▶ _PROBLEM DESCRIPTION_
For every line in the data below that contains "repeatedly", copy the line.

Stored records:
▬▬▬
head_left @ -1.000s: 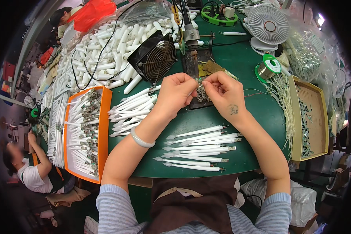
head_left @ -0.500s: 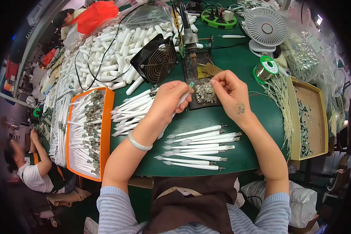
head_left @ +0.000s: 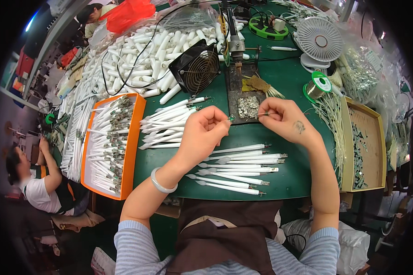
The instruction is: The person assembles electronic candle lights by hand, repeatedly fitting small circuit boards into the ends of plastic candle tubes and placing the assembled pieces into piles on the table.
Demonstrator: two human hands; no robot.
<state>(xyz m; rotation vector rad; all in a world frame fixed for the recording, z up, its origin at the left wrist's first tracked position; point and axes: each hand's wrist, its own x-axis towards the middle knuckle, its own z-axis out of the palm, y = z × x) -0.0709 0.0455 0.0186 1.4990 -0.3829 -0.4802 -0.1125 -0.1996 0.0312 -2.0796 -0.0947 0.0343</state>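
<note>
My left hand (head_left: pixel 205 133) is closed, a small green circuit board (head_left: pixel 231 118) sticking out past its thumb and forefinger; whatever is behind the board is hidden in the fist. To its right, my right hand (head_left: pixel 287 120) pinches a thin wire (head_left: pixel 265 113), partly covered by the fingertips. A heap of silvery solder scraps (head_left: pixel 248 108) lies on a dark plate between the hands, just beyond the fingertips. Above that plate a clamped soldering iron (head_left: pixel 238 67) points down. Several white candle-shaped sticks (head_left: pixel 243 161) with small boards on their ends lie nearer me.
An orange-edged box (head_left: pixel 134 151) of white sticks stands left, beside another bunch (head_left: pixel 165 126). White tubes (head_left: pixel 147 57) pile up behind a black fan (head_left: pixel 197 68). On the right are a solder spool (head_left: pixel 317 86), a white fan (head_left: pixel 320 41) and a box of small boards (head_left: pixel 376 151).
The left hand has turned and come lower, and the white stick seen in it before no longer shows. My right hand now shows a thin wire in its pinch. The view has shifted slightly.
</note>
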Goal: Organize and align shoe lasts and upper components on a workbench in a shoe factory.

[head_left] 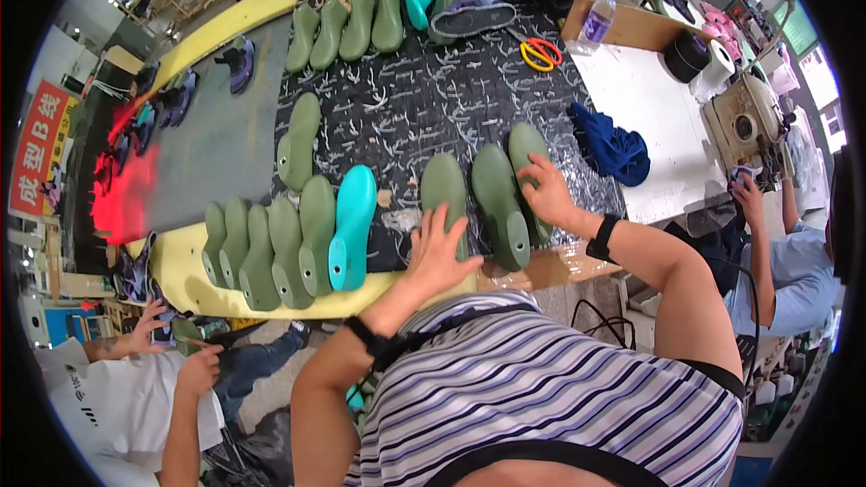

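My left hand (439,254) is spread open, fingertips resting on a green shoe last (443,182) near the table's front edge. Just to its right stands another green shoe last (494,194), touched by neither hand. My right hand (548,197) has bent, parted fingers against the rightmost green shoe last (526,142), partly covering it; it does not look gripped. Left of my hands, a turquoise shoe last (354,216) ends a row of green shoe lasts (287,248). A single green last (300,140) lies behind that row.
More green lasts (358,22) stand at the back beside dark shoe uppers (474,18). Scissors (541,55) with yellow-red handles lie on the dark, scrap-strewn tabletop (397,99). Rightward are blue cloth (612,144), a bottle (597,20) and a sewing machine (747,122). Co-workers sit at both sides.
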Demonstrator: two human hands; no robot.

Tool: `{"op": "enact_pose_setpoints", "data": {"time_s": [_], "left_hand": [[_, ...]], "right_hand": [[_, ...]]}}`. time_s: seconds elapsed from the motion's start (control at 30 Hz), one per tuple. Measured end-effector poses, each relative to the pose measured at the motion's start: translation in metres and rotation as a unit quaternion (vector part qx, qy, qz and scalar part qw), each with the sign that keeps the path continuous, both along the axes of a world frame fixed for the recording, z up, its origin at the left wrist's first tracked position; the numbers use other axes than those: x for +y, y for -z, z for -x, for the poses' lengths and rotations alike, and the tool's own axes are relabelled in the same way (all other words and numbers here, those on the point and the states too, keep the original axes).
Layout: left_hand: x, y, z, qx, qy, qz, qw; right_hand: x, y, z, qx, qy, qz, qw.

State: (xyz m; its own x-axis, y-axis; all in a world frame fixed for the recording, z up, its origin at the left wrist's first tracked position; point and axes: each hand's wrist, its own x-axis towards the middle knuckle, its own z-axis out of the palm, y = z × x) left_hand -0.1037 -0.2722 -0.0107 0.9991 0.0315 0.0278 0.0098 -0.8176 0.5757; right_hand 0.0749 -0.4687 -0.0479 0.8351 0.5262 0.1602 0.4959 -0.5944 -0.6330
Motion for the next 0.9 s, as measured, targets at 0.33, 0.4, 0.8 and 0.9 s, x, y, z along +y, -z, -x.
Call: {"op": "enact_pose_setpoints", "data": {"time_s": [0.33,0.4,0.8,0.9], "left_hand": [[0.025,0.050,0.003,-0.040,-0.118,0.084,0.989],[0.037,0.045,0.017,-0.036,-0.165,0.108,0.980],[0.056,0.044,0.017,-0.075,-0.048,-0.220,0.971],[0.053,0.042,0.020,-0.056,-0.052,-0.249,0.965]], "right_hand": [[-0.001,0.039,0.010,0.035,0.049,-0.046,0.997],[0.007,0.037,0.021,0.064,0.077,-0.056,0.993],[0.058,0.024,0.051,0.077,-0.005,-0.082,0.994],[0.056,0.026,0.047,0.072,-0.022,-0.062,0.995]]}}
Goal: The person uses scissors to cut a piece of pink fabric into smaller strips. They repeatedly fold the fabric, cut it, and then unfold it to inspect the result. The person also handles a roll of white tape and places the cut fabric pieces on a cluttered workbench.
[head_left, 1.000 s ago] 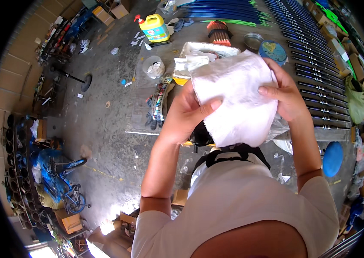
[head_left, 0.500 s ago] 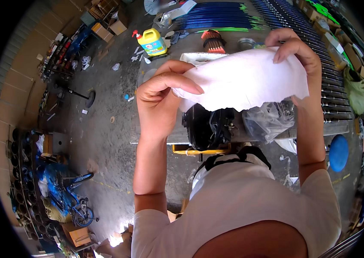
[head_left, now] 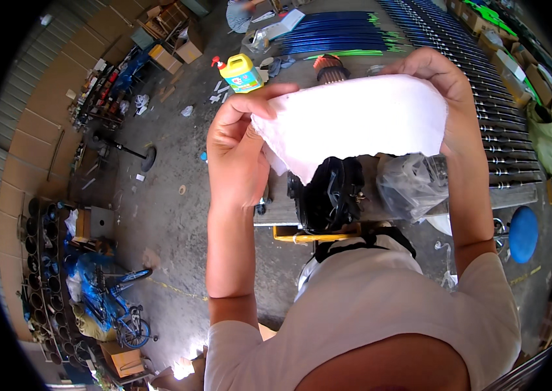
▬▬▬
▶ _THE COMPLETED TASK_
The instruction is: The person assembles electronic candle lights by hand, repeatedly fitting small circuit boards into the ends of plastic candle tubes and placing the assembled pieces into piles on the table.
Goal: The person uses scissors to cut a piece of pink fabric into smaller strips. They repeatedly fold the fabric, cut it, and then unfold it to inspect the result. The person also handles a roll of white tape and places the cut fabric pieces on a cluttered workbench.

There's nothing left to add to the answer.